Assigned task = Your answer must be the lines from the top of the listing below through the line that holds "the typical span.", retyped exactly, with no pictures.

Exercise material =

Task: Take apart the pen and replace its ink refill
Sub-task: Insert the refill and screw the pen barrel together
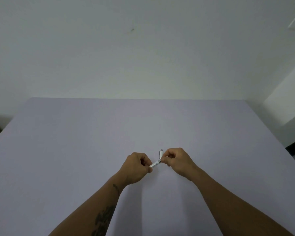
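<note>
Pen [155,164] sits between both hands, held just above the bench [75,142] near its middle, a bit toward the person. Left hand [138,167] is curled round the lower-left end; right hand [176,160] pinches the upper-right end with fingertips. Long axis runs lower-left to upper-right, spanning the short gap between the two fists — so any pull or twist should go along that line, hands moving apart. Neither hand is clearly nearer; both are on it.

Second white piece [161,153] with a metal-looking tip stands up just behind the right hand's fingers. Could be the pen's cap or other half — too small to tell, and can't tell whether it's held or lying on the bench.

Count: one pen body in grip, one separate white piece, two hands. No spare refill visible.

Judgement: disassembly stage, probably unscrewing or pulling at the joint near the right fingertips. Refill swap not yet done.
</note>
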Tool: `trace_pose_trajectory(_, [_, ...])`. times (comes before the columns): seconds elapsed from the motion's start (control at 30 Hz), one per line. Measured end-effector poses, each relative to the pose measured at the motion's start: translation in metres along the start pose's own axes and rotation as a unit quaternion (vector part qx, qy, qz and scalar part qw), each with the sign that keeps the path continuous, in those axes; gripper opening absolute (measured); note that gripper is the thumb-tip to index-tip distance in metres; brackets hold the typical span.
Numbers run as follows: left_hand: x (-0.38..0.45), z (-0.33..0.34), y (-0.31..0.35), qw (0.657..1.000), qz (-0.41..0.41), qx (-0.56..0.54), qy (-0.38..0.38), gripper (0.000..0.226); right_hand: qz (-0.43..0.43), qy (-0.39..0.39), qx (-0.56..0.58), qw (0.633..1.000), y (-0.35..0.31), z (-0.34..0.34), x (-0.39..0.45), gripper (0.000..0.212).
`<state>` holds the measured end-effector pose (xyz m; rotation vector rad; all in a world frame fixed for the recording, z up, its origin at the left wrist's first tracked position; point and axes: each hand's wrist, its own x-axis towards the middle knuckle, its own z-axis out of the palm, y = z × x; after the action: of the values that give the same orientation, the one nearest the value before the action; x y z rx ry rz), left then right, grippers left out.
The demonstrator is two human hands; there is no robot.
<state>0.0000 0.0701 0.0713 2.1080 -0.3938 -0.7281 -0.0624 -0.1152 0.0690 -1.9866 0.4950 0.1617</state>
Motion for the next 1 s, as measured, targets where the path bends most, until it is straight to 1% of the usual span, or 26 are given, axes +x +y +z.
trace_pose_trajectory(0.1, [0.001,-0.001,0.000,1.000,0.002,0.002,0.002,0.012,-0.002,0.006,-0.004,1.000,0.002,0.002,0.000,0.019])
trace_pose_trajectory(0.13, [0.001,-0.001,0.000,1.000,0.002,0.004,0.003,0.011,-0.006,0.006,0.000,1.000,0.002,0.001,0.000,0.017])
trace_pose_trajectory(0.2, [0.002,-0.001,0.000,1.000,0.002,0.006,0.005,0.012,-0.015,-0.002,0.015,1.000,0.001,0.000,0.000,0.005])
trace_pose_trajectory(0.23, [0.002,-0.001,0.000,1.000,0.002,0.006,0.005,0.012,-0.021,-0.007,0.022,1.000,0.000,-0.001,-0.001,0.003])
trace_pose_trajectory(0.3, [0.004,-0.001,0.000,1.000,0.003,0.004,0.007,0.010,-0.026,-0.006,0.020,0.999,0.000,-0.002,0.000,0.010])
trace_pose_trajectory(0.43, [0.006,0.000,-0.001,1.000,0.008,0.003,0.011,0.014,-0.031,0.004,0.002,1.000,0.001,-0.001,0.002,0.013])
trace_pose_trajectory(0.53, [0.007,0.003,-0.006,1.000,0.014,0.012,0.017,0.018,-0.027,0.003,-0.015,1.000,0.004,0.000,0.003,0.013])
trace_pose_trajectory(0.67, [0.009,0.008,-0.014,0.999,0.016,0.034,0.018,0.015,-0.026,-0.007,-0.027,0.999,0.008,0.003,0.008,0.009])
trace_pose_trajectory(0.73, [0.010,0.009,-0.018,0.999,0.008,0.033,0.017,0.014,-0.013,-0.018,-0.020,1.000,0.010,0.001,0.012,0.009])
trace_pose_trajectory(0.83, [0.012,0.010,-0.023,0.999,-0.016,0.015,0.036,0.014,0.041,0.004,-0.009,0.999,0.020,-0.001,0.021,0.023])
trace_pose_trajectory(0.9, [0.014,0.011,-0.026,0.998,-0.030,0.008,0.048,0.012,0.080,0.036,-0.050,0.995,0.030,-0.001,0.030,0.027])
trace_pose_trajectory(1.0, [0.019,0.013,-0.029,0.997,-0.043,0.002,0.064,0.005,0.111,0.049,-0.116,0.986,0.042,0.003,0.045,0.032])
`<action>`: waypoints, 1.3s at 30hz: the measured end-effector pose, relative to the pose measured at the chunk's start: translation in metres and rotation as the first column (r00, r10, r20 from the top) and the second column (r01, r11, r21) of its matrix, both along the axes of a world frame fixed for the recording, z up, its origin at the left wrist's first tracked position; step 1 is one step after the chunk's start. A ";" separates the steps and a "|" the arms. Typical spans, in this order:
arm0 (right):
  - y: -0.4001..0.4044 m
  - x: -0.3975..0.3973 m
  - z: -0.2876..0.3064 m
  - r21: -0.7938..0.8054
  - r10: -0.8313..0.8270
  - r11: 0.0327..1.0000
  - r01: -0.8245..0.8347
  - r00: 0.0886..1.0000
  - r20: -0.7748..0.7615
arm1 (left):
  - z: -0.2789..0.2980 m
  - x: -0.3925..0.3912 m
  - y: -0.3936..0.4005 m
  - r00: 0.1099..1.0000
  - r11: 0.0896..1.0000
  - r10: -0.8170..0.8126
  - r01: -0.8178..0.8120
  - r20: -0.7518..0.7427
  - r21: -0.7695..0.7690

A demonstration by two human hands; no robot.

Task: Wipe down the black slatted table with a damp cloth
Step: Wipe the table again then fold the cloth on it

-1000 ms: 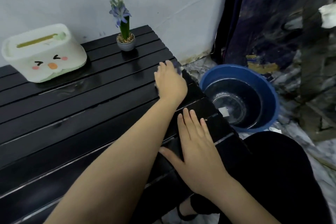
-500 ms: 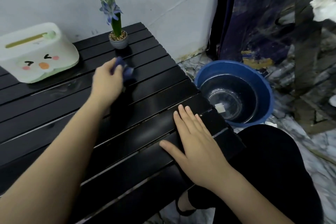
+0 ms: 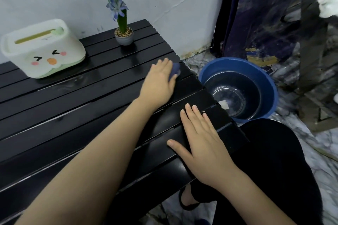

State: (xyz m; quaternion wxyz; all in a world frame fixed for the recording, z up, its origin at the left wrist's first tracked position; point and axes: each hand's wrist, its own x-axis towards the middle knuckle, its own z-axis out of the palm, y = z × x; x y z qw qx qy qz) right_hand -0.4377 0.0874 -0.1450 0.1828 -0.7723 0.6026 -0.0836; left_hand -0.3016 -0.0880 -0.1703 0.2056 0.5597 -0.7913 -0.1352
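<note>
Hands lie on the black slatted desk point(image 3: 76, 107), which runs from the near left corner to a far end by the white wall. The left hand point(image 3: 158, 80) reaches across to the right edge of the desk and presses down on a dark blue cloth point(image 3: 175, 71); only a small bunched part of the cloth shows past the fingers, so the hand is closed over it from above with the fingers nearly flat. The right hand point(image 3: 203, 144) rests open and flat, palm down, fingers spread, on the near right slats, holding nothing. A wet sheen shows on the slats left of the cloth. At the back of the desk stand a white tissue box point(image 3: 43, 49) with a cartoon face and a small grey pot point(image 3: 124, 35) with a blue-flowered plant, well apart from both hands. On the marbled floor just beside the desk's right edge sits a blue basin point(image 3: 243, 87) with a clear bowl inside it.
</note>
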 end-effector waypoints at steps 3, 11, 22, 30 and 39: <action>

Reply to the exercise =
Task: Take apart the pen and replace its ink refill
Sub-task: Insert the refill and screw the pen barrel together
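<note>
Pen [155,164] sits between both hands, held just above the bench [75,142] near its middle, a bit toward the person. Left hand [138,167] is curled round the lower-left end; right hand [176,160] pinches the upper-right end with fingertips. Long axis runs lower-left to upper-right, spanning the short gap between the two fists — so any pull or twist should go along that line, hands moving apart. Neither hand is clearly nearer; both are on it.

Second white piece [161,153] with a metal-looking tip stands up just behind the right hand's fingers. Could be the pen's cap or other half — too small to tell, and can't tell whether it's held or lying on the bench.

Count: one pen body in grip, one separate white piece, two hands. No spare refill visible.

Judgement: disassembly stage, probably unscrewing or pulling at the joint near the right fingertips. Refill swap not yet done.
</note>
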Tool: `trace_pose_trajectory(_, [_, ...])`. times (comes before the columns): seconds elapsed from the motion's start (control at 30 Hz), one per line. Measured end-effector poses, each relative to the pose measured at the motion's start: translation in metres along the start pose's own axes and rotation as a unit quaternion (vector part qx, qy, qz and scalar part qw), each with the sign that keeps the path continuous, in those axes; gripper opening absolute (measured); note that gripper is the thumb-tip to index-tip distance in metres; brackets hold the typical span.

No further work remains on this exercise.